Vocational schools are facing a crisis of credibility when it comes to educating technicians. At the recent Association of Diesel Specialists (ADS) annual conference, a friend of mine from industry wanted someone to vent some of his opinions on the ‘lousy’ job colleges were doing today in preparing technicians for the real world of the shop floor. I attempted to tell my friend that I agreed with him … to a certain extent anyway … but that the problems went way beyond being the sole responsibility of vocational schools. He informed me that during the seventies, he hired grads from vo-tech schools who could hit the shop floor with both feet running … this was not so today, his new employees had unreasonably high expectations, learned more slowly, were more error prone, and worst of all, were more likely to leave on a whim.
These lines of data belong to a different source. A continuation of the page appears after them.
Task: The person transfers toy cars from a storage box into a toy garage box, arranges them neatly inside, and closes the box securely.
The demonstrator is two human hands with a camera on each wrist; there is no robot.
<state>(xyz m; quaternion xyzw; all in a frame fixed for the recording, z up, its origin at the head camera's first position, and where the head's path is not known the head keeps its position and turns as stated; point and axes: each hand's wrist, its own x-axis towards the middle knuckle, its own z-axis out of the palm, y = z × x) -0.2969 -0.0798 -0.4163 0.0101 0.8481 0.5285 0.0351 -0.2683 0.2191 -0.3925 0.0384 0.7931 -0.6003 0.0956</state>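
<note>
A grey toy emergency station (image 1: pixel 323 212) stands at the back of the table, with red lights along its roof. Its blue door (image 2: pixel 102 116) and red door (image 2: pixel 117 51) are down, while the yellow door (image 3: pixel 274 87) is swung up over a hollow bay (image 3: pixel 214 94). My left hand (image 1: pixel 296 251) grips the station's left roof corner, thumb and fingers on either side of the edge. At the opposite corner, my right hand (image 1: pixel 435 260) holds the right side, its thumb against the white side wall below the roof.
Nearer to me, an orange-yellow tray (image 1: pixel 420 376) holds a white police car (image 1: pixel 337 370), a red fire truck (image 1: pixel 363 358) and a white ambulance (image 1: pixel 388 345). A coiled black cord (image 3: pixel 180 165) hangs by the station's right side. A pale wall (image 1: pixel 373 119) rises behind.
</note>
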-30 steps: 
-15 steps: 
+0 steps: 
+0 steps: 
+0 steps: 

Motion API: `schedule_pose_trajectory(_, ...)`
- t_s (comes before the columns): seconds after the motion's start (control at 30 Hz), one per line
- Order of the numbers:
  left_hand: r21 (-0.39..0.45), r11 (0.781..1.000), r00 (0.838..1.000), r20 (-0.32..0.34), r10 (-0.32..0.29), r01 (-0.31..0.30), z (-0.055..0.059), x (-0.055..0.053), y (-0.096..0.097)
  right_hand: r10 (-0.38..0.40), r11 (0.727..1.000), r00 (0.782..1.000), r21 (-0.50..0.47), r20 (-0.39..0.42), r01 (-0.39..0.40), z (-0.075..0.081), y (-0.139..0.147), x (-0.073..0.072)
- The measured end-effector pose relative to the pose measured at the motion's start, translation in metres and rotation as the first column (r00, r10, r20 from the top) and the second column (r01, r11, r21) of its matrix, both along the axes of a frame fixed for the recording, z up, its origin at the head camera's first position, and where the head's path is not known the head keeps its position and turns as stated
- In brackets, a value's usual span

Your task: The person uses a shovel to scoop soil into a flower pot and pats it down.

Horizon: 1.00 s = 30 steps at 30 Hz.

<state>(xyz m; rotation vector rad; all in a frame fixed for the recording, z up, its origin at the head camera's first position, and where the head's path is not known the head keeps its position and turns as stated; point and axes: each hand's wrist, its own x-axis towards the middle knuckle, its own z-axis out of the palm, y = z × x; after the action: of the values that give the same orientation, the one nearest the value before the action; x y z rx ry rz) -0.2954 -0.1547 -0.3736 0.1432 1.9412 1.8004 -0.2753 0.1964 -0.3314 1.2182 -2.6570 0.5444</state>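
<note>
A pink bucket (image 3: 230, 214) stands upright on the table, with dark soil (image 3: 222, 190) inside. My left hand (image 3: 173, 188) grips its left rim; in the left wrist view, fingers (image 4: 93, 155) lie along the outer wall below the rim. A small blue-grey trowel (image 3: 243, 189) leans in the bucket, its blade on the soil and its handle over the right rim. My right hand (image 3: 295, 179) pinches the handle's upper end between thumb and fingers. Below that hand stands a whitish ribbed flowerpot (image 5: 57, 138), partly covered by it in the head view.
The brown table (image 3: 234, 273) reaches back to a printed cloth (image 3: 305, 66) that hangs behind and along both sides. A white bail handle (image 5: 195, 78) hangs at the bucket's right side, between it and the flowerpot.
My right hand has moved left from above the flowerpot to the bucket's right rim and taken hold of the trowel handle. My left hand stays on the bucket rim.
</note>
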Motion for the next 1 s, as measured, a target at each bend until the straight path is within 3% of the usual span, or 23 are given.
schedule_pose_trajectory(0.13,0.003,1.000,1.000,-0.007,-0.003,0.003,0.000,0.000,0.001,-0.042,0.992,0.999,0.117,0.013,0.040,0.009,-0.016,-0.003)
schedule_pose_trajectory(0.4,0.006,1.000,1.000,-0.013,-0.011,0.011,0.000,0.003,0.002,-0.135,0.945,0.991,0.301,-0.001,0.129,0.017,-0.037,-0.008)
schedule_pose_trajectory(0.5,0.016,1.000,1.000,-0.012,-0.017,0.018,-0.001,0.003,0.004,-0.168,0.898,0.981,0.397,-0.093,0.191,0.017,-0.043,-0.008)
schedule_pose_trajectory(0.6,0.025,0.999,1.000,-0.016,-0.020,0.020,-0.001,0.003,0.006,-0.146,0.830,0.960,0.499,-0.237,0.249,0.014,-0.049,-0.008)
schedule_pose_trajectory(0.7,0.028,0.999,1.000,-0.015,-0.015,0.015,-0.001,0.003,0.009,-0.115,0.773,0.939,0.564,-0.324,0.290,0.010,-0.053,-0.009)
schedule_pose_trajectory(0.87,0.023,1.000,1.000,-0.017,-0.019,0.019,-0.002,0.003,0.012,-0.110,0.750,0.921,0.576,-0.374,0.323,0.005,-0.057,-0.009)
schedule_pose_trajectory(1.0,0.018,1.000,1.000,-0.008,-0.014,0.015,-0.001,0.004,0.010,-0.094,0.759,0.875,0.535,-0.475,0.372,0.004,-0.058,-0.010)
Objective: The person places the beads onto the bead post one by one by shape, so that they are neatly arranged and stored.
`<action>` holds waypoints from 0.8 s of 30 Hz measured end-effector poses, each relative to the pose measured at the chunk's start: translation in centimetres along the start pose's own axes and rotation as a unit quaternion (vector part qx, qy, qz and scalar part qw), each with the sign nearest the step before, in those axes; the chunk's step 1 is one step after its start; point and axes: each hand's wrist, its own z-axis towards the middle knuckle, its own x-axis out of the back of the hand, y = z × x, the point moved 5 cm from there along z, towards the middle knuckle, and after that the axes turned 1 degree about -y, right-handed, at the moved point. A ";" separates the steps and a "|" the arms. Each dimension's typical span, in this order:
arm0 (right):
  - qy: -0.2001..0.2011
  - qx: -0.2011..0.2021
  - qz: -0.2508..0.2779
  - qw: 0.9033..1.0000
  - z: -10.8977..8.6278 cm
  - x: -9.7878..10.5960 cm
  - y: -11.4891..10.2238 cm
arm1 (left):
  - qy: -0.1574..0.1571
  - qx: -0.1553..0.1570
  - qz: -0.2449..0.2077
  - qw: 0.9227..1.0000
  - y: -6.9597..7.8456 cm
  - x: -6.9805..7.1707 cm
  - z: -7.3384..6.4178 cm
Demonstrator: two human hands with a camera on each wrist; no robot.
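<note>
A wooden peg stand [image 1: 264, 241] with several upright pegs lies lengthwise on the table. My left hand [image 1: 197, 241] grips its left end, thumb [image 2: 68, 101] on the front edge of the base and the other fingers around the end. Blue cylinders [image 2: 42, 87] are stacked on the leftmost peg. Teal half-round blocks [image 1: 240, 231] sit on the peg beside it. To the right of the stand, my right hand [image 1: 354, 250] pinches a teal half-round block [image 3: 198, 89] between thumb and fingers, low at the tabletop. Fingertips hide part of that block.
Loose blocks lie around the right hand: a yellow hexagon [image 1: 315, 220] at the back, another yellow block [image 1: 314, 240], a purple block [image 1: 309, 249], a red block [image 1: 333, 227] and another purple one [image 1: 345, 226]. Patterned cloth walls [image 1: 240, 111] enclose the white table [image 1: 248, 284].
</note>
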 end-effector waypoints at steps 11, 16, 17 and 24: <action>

Welcome to 2008! Things were a little different in 1975. For one thing, what you learned in college was back then thought to be enough to get you through an entire career. For another, for the better part of the past 30 years, boomeronics have prevailed sustaining an employer’s market for even the most highly skilled labor. Evaluating shop floor performance was also a little less scientific. There was no productivity monitoring software back then. Things have changed and are likely to change a lot more in the coming decade.

While I agreed with my friend that colleges should bear some of the blame, I also believe that the problems of the technical labor market of today are more complex. Some of these problems are systemic, others directly attributable to industry leaders who are entrenched in an outdated mindset and confused as to how they can develop effective employees. I am not a social scientist, but I have taught diesel technicians for a few years so I have observed a thing or two in that time … and recently it has often struck me as bizarre how a large percentage of students entering my courses understand almost nothing about computer technology. How is it that these children of the computer age have come to think of computers exclusively as tools? Tools for networking, tools for playing games, tools for ripping music and video. Why are so few of them tempted to take a computer apart, to repair a non-functional computer, or to build one up from scratch? Almost none have any idea of the hardware functionality let alone the complexities of software design. In earlier generations, kids took things apart and attempted to put them back together again. The truth is, society does a lousy job of preparing our children for living with technology.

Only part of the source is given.